### Exercise description:
Only those lines in the data below from the line containing "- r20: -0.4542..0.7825" through the line containing "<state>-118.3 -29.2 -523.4", both included, should be restated word for word.

Available data section start

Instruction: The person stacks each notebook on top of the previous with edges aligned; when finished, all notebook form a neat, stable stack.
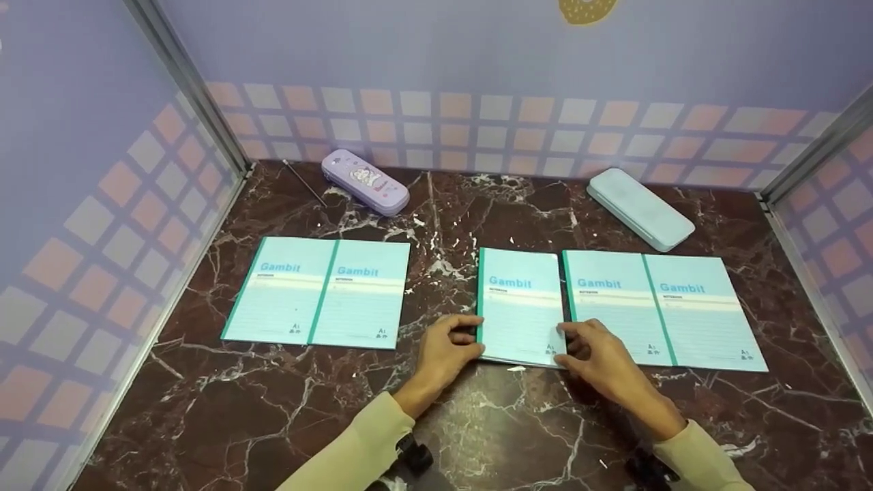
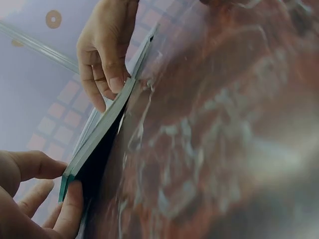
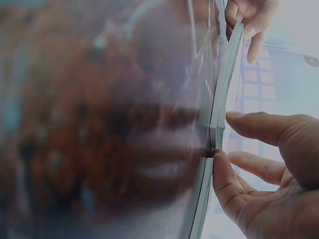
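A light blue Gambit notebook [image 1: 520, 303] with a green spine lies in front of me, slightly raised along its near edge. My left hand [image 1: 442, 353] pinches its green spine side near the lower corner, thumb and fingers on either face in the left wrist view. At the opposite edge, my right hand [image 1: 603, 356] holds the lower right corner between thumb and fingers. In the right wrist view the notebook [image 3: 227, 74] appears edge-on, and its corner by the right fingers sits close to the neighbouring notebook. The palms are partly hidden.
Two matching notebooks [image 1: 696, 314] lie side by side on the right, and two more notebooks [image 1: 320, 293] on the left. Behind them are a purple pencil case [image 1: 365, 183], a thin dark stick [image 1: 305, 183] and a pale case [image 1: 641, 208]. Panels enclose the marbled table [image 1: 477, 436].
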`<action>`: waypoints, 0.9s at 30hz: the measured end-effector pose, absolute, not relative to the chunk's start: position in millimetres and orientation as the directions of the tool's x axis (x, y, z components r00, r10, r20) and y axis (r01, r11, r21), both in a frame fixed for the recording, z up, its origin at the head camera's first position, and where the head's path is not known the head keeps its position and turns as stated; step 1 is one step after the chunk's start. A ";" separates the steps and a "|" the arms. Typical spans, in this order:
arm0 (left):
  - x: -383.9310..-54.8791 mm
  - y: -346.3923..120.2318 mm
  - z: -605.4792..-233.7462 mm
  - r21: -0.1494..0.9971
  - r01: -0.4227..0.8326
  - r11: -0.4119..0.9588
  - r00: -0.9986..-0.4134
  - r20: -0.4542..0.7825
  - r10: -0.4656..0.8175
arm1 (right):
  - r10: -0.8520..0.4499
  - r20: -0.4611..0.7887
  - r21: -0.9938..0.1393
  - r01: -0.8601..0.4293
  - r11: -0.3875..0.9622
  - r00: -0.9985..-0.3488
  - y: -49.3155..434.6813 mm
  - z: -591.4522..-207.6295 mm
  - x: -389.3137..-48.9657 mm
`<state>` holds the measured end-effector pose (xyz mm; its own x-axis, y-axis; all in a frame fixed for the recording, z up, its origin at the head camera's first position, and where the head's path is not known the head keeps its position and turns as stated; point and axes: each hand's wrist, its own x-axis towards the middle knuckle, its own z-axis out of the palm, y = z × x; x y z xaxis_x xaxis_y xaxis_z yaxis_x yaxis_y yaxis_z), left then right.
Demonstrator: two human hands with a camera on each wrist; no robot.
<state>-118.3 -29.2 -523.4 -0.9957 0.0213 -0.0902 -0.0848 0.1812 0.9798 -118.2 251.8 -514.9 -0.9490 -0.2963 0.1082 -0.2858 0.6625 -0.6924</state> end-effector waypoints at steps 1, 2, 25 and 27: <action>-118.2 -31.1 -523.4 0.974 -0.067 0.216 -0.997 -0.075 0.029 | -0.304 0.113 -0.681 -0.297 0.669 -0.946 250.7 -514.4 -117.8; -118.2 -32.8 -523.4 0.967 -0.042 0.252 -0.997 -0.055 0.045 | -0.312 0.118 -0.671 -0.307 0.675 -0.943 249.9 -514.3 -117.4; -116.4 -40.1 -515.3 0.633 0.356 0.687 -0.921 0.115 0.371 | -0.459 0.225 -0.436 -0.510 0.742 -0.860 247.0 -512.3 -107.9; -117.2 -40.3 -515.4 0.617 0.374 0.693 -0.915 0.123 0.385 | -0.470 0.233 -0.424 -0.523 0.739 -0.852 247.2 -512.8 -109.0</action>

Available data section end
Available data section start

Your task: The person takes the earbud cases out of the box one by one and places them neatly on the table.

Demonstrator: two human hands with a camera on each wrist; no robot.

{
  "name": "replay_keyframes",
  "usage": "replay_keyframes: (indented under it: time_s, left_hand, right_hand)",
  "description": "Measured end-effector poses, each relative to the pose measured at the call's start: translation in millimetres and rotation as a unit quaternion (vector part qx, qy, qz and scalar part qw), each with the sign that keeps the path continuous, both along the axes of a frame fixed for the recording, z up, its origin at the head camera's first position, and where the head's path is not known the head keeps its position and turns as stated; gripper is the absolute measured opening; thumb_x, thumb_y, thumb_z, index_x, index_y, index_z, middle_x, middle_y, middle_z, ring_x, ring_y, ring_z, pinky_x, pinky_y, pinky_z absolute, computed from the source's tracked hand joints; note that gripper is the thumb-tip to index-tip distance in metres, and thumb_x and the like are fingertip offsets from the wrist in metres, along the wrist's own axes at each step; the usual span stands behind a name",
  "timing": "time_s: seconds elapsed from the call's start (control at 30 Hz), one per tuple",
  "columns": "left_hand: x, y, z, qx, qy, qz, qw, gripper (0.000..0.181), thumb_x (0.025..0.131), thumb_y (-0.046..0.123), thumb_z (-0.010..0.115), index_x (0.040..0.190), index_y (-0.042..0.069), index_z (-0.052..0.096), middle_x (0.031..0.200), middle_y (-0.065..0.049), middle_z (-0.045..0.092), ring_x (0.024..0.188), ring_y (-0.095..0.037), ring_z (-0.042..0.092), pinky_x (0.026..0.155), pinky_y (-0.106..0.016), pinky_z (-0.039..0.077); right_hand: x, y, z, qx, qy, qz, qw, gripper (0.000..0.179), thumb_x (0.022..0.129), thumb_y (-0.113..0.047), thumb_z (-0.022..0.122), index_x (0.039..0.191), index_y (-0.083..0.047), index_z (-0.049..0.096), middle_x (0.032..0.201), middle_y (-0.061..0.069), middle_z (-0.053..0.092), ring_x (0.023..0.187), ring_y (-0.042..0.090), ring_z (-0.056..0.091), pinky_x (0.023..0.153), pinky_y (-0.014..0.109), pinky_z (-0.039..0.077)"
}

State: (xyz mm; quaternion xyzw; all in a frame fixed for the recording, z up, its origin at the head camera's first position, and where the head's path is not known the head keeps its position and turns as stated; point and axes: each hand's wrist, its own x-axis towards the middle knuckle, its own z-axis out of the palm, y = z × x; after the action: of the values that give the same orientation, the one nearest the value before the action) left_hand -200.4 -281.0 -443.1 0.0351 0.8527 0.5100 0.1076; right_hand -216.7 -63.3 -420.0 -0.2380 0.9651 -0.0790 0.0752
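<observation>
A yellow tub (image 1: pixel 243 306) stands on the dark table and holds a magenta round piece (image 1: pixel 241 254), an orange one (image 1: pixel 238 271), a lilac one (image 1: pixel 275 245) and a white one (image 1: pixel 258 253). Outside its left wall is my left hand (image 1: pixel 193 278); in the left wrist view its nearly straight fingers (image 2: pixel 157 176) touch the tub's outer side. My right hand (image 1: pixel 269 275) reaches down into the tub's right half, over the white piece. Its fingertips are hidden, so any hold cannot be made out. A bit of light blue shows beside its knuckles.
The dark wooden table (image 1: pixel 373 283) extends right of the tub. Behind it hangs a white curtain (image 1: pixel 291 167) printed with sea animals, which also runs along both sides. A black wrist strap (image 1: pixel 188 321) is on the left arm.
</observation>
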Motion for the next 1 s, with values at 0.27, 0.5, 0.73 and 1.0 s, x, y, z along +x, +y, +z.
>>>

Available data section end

### Written response:
  - r20: -0.4542..0.7825
  - r10: -0.4656..0.8175
arm1 (right):
  - r10: -0.8520..0.4499
  - r20: -0.4611..0.7887
  - r21: -0.9938..0.1393
  - r01: -0.8601..0.4293
  - r11: -0.3875..0.9622
  - r00: -0.9985..-0.3488
  - y: -49.3155..434.6813 mm
  - z: -591.4522..-207.6295 mm
  - x: -389.3137..-48.9657 mm
`<state>` holds the measured end-effector pose (xyz mm; its own x-axis, y-axis; all in a frame fixed for the recording, z up, its origin at the head camera's first position, and where the head's path is not known the head keeps its position and turns as stated; point and axes: each hand's wrist, its own x-axis towards the middle knuckle, its own z-axis out of the palm, y = z × x; x y z xaxis_x xaxis_y xaxis_z yaxis_x yaxis_y yaxis_z), left then right.
Demonstrator: two human hands with a camera on each wrist; no robot.
<state>-118.3 -29.2 -523.4 -0.9957 0.0213 -0.0902 -0.0848 0.1812 0.9798 -118.2 251.8 -514.9 -0.9490 -0.2963 0.1082 -0.2858 0.6625 -0.6924</state> end-effector waypoints at steps 1, 2, 25 and 27: <action>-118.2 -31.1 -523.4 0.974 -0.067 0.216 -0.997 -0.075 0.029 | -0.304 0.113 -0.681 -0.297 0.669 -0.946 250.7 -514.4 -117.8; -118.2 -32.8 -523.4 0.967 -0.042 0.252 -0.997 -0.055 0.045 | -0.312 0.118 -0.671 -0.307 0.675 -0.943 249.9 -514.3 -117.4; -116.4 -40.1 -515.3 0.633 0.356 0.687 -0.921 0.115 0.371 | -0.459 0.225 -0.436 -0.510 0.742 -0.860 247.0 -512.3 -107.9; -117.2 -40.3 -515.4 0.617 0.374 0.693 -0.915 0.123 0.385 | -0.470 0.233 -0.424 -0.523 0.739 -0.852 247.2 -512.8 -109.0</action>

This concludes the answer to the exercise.